### The task
Give back only the lines from the one with "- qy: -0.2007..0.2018" through the last line of the data, exactly as they appear.

### Source material
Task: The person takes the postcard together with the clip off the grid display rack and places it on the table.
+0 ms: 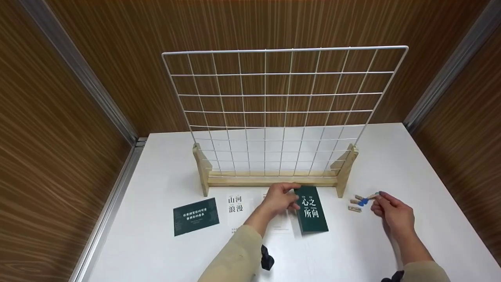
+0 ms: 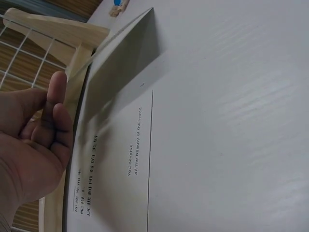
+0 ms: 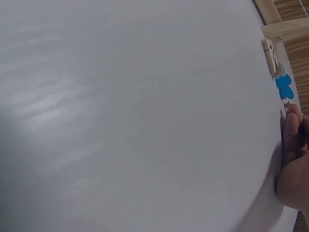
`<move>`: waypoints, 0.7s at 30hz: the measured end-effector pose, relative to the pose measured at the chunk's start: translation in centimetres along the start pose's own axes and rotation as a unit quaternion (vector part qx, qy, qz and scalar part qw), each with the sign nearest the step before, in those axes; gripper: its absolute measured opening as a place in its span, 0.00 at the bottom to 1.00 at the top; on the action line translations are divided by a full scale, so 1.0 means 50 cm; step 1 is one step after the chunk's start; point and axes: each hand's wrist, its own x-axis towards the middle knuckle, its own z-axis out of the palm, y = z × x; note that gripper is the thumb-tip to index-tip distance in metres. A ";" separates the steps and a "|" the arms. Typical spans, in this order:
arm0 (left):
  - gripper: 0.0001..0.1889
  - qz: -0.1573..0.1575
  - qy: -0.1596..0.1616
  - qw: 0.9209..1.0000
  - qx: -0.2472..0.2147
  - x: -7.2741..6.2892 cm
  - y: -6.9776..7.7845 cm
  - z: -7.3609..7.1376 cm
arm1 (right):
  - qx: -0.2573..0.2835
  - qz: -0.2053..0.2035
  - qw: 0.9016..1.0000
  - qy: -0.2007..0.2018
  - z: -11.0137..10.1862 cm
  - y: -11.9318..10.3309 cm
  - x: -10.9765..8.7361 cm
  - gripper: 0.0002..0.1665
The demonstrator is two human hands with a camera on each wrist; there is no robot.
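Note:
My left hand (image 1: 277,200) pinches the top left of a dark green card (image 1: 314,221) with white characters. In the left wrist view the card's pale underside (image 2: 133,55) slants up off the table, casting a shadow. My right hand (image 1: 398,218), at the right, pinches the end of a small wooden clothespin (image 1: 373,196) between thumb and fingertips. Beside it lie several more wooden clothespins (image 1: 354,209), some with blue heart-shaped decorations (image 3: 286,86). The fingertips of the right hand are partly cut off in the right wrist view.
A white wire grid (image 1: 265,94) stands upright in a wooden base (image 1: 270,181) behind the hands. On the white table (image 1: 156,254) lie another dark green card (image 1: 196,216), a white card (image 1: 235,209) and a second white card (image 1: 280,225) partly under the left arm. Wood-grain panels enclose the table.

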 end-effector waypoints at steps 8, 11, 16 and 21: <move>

### Solution below
  - qy: -0.2007..0.2018
  - z: -11.0137..10.1862 cm
  - y: -11.9318..10.3309 cm
  - x: -10.9765..8.7361 cm
  - gripper: 0.0002..0.1665
The demonstrator is two human hands with a camera on each wrist; there is no robot.
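Note:
My left hand (image 1: 277,200) pinches the top left of a dark green card (image 1: 314,221) with white characters. In the left wrist view the card's pale underside (image 2: 133,55) slants up off the table, casting a shadow. My right hand (image 1: 398,218), at the right, pinches the end of a small wooden clothespin (image 1: 373,196) between thumb and fingertips. Beside it lie several more wooden clothespins (image 1: 354,209), some with blue heart-shaped decorations (image 3: 286,86). The fingertips of the right hand are partly cut off in the right wrist view.
A white wire grid (image 1: 265,94) stands upright in a wooden base (image 1: 270,181) behind the hands. On the white table (image 1: 156,254) lie another dark green card (image 1: 196,216), a white card (image 1: 235,209) and a second white card (image 1: 280,225) partly under the left arm. Wood-grain panels enclose the table.
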
 end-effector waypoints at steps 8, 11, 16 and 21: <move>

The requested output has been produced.